There’s also schedule risk. Many ERAS projects have cleared early milestones but still face construction, equipment, and transmission hurdles. Across regions, we’ve repeatedly seen additions slip. That’s why we use resource tiers — projects move into the base case as certainty improves.
Director - Reliability Assessment at NERC
SPP solar / TVA batteries
Those resources are tracked. They’re not in the base case yet because they haven’t met the milestone thresholds. The tiering framework is there specifically to avoid overstating future supply, and it’s applied consistently across North America.
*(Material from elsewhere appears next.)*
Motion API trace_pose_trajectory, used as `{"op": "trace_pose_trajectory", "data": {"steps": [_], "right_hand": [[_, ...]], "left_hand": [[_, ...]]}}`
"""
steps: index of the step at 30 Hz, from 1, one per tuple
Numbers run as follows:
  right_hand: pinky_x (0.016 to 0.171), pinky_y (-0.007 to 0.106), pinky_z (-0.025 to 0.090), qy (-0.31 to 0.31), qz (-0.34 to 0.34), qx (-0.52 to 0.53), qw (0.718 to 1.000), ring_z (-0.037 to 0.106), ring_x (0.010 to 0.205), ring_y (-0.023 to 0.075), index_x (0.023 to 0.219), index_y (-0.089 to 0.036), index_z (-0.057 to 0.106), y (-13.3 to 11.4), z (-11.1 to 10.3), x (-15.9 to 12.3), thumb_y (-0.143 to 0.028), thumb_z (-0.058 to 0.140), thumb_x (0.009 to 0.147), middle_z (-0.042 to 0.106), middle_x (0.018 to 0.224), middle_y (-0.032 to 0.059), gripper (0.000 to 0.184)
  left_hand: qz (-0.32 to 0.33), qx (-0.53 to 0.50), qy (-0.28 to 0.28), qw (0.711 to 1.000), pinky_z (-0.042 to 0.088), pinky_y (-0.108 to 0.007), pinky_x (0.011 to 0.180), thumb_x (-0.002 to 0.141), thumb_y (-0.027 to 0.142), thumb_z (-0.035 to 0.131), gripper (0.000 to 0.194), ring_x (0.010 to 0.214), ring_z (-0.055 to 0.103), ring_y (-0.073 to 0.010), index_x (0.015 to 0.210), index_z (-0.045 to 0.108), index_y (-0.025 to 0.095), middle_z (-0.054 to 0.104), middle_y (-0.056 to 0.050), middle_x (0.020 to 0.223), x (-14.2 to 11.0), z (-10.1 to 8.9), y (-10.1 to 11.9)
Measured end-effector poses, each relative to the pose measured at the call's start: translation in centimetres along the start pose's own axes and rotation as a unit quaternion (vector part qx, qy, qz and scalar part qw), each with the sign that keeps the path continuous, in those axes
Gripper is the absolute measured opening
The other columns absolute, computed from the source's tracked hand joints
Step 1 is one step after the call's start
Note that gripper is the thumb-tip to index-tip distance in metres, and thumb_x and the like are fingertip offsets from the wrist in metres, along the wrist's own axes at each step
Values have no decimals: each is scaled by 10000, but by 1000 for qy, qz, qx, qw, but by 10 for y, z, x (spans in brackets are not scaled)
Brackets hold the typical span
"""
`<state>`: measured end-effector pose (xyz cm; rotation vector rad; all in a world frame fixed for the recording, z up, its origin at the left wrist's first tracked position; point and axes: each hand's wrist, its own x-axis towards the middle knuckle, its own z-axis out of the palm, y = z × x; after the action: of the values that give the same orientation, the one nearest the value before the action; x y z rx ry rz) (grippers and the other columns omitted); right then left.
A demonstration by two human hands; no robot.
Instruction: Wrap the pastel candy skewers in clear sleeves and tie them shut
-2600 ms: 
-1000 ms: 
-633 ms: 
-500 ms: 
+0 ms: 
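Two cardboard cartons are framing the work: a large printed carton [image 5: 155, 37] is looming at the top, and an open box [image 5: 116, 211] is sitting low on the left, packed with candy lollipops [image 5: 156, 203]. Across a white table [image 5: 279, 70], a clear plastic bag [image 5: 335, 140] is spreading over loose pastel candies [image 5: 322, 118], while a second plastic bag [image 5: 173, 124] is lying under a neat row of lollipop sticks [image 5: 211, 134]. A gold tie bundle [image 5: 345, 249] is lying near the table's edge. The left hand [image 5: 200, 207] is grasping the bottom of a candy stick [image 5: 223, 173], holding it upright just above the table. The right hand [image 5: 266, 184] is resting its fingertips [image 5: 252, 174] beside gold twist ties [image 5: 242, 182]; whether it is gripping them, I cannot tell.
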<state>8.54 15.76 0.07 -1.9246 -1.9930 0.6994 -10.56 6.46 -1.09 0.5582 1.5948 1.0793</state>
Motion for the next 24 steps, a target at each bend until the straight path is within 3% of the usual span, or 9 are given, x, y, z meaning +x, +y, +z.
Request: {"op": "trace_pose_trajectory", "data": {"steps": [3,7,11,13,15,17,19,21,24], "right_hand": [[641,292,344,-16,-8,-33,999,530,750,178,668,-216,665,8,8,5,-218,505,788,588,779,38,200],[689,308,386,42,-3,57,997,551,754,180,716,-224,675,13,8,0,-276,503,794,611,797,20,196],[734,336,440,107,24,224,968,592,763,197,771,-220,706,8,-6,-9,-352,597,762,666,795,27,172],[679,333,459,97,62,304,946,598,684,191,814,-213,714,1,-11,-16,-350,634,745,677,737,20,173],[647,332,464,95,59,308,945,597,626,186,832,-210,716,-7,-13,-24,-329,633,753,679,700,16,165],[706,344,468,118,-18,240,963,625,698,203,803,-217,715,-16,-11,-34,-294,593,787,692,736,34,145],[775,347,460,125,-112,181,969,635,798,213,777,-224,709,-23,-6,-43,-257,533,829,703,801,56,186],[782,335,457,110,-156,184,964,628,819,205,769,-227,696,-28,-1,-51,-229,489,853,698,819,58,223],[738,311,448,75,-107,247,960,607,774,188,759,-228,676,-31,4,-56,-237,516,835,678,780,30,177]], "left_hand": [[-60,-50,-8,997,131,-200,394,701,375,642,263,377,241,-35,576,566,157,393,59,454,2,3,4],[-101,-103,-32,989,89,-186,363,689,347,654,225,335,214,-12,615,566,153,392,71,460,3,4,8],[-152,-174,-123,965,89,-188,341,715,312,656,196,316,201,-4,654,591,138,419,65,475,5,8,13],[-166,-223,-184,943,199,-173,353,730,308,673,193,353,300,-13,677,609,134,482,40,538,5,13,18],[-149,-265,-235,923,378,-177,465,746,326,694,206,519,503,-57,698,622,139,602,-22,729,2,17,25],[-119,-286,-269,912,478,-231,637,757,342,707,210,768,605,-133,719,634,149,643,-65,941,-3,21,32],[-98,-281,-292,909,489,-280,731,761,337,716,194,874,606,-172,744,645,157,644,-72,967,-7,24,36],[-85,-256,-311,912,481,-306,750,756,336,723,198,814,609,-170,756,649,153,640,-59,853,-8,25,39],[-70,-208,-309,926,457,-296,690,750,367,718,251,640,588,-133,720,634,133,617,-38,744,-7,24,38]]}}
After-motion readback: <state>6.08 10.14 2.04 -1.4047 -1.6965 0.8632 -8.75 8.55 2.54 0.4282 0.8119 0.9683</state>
Director - Reliability Assessment at NERC
SERC-East and reserve margins
This is exactly why reserve margins alone are losing meaning. A high summer margin does not eliminate winter reliability risk. This used to be a sound assumption—not anymore. In an hourly probabilistic framework, you can still see loss-of-load risk during cold periods when:
• Solar output is minimal
• Storage duration is limited
• Demand spikes
There is no error in the data as you noted.
The assessment is intentionally grounded in what can reasonably be relied on under stress, not just what’s planned. As projects mature, firm up fuel and transmission arrangements, and hit milestones, they move into the modeled fleet.
Skepticism is welcome, but the methodology is conservative by design because reliability depends on what actually shows up when the system is under strain, not what’s good on average.
Professional Engineer (Electrical), Experienced Energy Professional
John Moura Also, the widespread nature of first contingency renewable events is sometimes difficult for stakeholders to grasp. On January 24 of this year, Ontario was generating 140 MW from their 7500 MW wind and solar fleet on peak. The 2000 MW solar shortfall was predicted - it was 6:00 pm in the winter, but folks often assume “the wind is blowing somewhere”, but in this case not so much.
The NERC reliability report is a warning. It is a model based on realistic data and not speculative scenarios. The report should be read and studied for the messages it conveys and the potential steps utilities and regulators can take to prevent disasters. The consistency of the modeling makes the 2025 report’s conclusions more alarming than the 2024 assessment.
The North American power grid is old. The rate of electricity demand growth is the highest in decades, creating stresses that few utility executives and regulators have experienced in their careers. This situation is becoming critical. We must pay greater attention and take steps to avoid an economic and societal disaster.